Inpatient and Partial Hospitalization
If you (the patient) are in grave physical danger and cannot be treated or maintained safely without immediate medical interventions, the mental health professional who is examining you may arrange for intensive treatment. Treatment in a more intense structured setting may also be required if your symptoms are out of control and danger appears immanent. Inpatient treatment involves twenty-four hour care in a medical or psychiatric facility (e.g., an inpatient hospital setting) designed to treat medical complications and restore weight, as well as provide limited therapy.
If you are uncooperative with treatment recommendations and doctors feel that your life is in jeopardy unless you receive intensive intervention immediately, you may be admitted to the hospital against your will in a process known as "involuntary commitment". If you continue to refuse food and nutritional supplements while in the hospital, you may need tube intravenous (I.V.) feedings in order to save your life. Though hospitalization may be involuntary, it does not typically last for long periods of time. The goal of hospitalization is to physically stabilize you, and prevent serious medical complications and death. Insurance companies cover the cost of brief admissions to the hospital only when medically indicated, and justified by qualified physicians.

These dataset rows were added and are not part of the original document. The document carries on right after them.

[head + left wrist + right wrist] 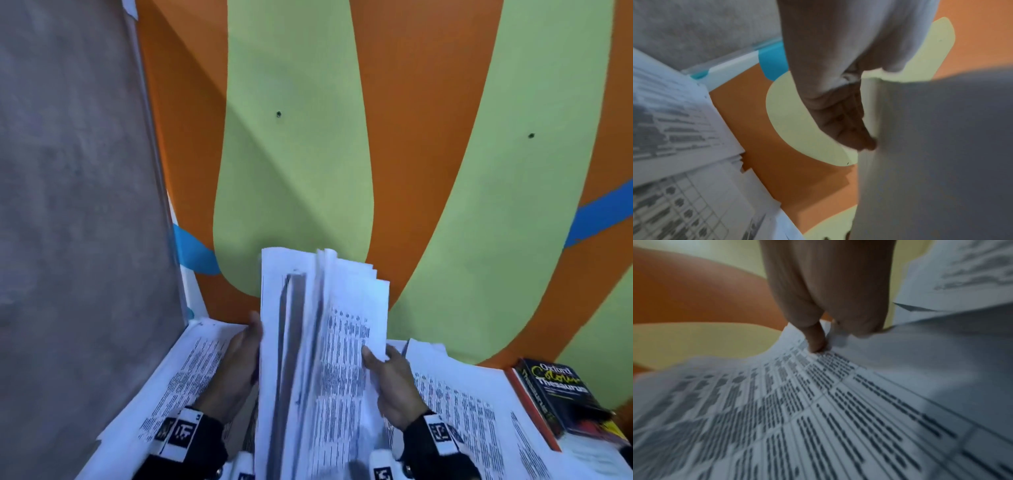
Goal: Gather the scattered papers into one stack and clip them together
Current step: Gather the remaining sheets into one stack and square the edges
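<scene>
The stack (318, 342) stands upright at 6 o'clock, top edges ragged. The right hand (394, 387) pinches its right side; the left hand (239, 363) presses flat against its left edge. Loose sheets (191, 370) lie at 8 and 4 o'clock; gathering seems half done, no clip visible.

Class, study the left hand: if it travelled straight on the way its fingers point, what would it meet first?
Probably the painted wall. The left hand lies flat along the side of the paper stack, so it would slide past the sheets; nothing else shows in between, though depth is unclear.
</scene>
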Available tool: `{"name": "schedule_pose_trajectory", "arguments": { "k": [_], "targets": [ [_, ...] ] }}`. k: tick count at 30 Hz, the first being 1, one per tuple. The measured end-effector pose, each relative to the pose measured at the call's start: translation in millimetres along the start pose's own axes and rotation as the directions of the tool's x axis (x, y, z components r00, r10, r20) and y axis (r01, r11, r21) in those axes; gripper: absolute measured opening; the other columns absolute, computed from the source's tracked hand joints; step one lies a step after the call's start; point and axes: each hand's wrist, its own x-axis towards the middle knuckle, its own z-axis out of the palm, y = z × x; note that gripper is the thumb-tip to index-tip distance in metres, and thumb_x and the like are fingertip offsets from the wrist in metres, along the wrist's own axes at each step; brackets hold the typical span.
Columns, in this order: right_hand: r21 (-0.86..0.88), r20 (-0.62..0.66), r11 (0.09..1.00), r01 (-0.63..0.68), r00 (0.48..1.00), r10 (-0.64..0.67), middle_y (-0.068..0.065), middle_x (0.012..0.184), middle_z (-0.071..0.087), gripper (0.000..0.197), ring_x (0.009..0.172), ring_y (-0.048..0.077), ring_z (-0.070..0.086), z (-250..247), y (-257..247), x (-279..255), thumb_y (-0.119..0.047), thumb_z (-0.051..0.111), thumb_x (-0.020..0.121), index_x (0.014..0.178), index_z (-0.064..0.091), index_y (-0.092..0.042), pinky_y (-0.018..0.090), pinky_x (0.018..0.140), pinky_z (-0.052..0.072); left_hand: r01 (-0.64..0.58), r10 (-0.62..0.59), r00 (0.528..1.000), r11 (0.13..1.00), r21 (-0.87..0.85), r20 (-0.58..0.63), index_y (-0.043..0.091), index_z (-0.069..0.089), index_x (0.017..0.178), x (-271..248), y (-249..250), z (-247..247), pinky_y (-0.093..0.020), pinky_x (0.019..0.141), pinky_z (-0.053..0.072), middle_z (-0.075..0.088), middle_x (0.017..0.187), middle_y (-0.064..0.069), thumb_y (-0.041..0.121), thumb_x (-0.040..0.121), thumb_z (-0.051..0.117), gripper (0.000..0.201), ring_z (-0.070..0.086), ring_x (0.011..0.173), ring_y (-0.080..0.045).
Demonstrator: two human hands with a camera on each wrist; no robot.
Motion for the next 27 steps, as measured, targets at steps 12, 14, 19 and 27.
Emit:
{"name": "schedule_pose_trajectory", "arguments": {
  "k": [12,14,19,27],
  "targets": [
    [-0.244,0.025,0.807,0.538,0.835,-0.550,-0.001,0.115,0.065,0.055,0.103,0.009,0.065,-3,-71,-27,0.000,0.070,0.080,0.126,0.044,-0.012,0.018,0.080,0.054,-0.246,0.297,0.945,0.923,0.297,-0.140,0.014,0.064,0.099,12,3,24,-0.008,0.065,0.049,0.075,0.085,0.014,0.013,0.070,0.082,0.034,0.069,0.082,-0.003],
    [-0.282,0.023,0.824,0.491,0.862,-0.506,0.002,0.121,0.063,0.063,0.106,0.011,0.065,-9,-65,-25,0.006,0.068,0.080,0.132,0.037,-0.014,0.025,0.088,0.054,-0.220,0.261,0.956,0.938,0.266,-0.131,0.012,0.061,0.105,15,-9,25,-0.008,0.067,0.049,0.074,0.089,0.013,0.013,0.065,0.084,0.046,0.068,0.085,-0.002],
    [-0.421,-0.034,0.732,0.536,0.797,-0.603,0.010,0.106,0.062,0.047,0.098,0.021,0.060,-3,-60,-29,0.005,0.054,0.089,0.113,0.045,-0.035,0.045,0.089,0.049,-0.206,0.253,0.949,0.950,0.235,-0.189,0.005,0.069,0.075,17,-16,30,-0.022,0.054,0.051,0.072,0.065,0.003,0.034,0.060,0.088,0.038,0.068,0.061,-0.012],
    [-0.396,0.061,0.740,0.544,0.820,-0.570,-0.010,0.130,0.049,0.061,0.118,-0.008,0.047,1,-75,-30,-0.001,0.061,0.088,0.138,0.031,-0.019,0.018,0.097,0.046,-0.229,0.264,0.955,0.946,0.231,-0.136,0.016,0.067,0.091,18,-3,33,-0.025,0.069,0.058,0.076,0.082,0.003,0.028,0.063,0.087,0.036,0.071,0.074,-0.004]
  ]
}}
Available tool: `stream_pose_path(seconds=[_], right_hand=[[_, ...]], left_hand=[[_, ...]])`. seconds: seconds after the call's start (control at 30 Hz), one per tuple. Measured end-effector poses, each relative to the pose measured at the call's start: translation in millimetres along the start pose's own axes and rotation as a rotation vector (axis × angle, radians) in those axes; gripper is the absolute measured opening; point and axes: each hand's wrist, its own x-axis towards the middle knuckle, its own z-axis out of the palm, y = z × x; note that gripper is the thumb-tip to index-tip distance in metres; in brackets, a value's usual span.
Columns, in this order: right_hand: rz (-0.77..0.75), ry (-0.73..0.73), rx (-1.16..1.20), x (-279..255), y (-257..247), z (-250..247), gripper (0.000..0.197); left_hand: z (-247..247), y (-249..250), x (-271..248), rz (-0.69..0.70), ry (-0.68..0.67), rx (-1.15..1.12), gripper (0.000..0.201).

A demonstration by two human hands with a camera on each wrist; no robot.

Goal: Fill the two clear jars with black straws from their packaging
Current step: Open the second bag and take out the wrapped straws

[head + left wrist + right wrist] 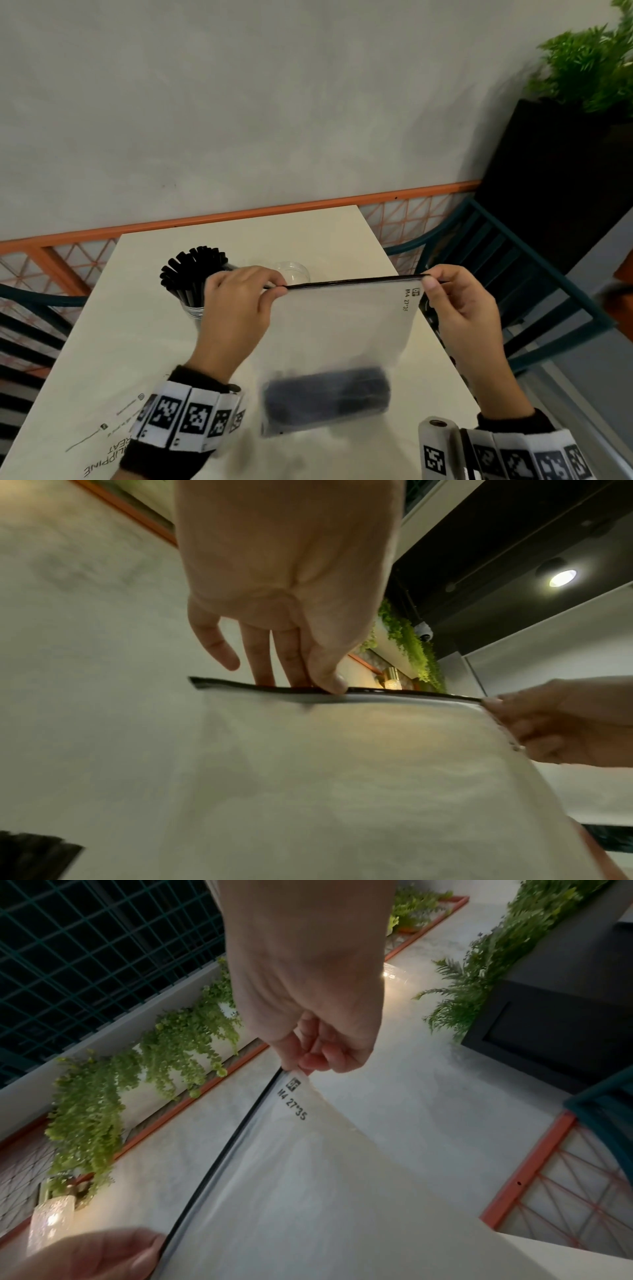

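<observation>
Hands hold a frosted bag point(342, 329) up by its black top edge, one at each end. The left hand point(236, 308) pinches the strip between thumb and fingers near the left end; the right hand point(459, 308) pinches the right corner, next to the print "M4 27*35".

From the head view, the bag hangs between the hands above the table point(113, 342), and a dark blurred bundle of straws point(325, 397) lies across its bottom, below the hands. Neither wrist view shows that bundle.

The left wrist view gives what the head view hides: the thumb lies on the near side of the strip with the fingers point(260, 653) on the far side, the little finger free, and the strip point(394, 691) looks parted slightly between the hands. The right wrist view shows the right thumb and forefinger closed on the corner, the other fingers curled behind, and the print read plainly.

Just beyond the left hand stands a jar point(193, 310) full of black straws fanned out at the top, seen only from the head. A second jar point(293, 272) sits beyond the strip, between the hands, clear and partly hidden; I cannot tell what it holds.

Off to the right stands a teal chair point(507, 274); a plant point(589, 68) is past it.
</observation>
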Motion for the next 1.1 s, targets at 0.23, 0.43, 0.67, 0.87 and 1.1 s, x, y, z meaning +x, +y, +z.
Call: stream_pose_path(seconds=[0.23,0.43,0.67,0.87,1.1], right_hand=[[0.034,0.017,0.189,9,-3,-10,0.013],[-0.045,-0.148,0.25,-2,-9,10,0.009],[-0.043,-0.161,0.265,-8,-5,9,0.01],[-0.021,-0.132,0.267,-9,-7,-1,0.008],[0.046,-0.098,-0.057,-8,-10,13,0.02]], left_hand=[[-32,-41,-1,-0.154,-0.022,-0.022,0.006],[-22,-8,-5,0.044,-0.051,-0.119,0.018],[11,28,0,0.075,-0.125,-0.14,0.042],[8,7,4,0.016,-0.068,-0.049,0.033],[7,1,3,-0.069,-0.273,-0.158,0.036]])
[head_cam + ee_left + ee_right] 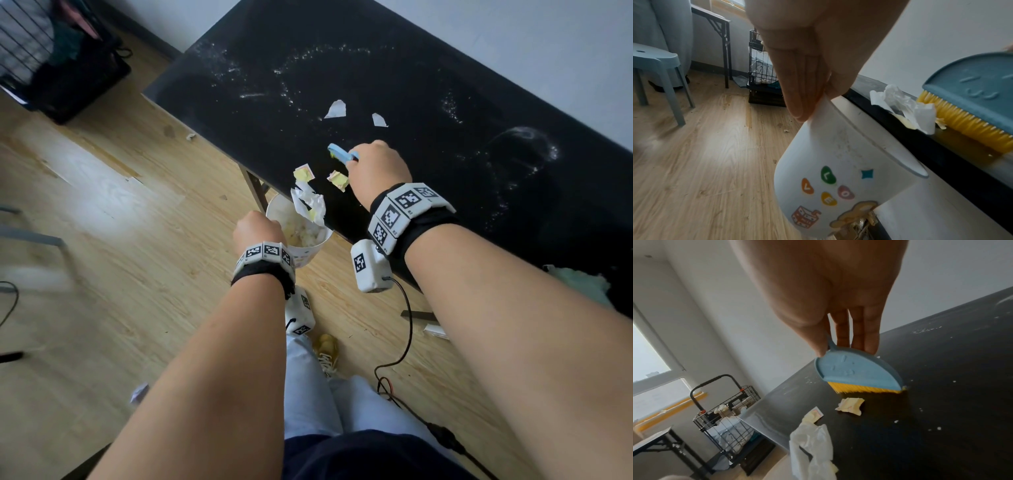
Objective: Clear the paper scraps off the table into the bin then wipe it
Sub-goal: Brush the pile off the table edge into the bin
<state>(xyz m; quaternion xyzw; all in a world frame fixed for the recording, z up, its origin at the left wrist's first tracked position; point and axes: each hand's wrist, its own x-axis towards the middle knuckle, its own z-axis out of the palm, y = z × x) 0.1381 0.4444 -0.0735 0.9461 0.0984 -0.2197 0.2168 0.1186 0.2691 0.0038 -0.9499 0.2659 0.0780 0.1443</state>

Sometimes, when you need more support than can be offered through outpatient therapy but less supervision than an inpatient program, you may be advised to attend a partial hospitalization or day treatment program. Although there are few partial and day treatment programs designed specifically for those with eating disorders, these programs are becoming more popular as a alternative to the very high cost of inpatient programs. When attending one of these programs, you attend treatment at a hospital or clinic several days per week for a few hours each day. You will not sleep at the hospital, however, but return to your home in the evening.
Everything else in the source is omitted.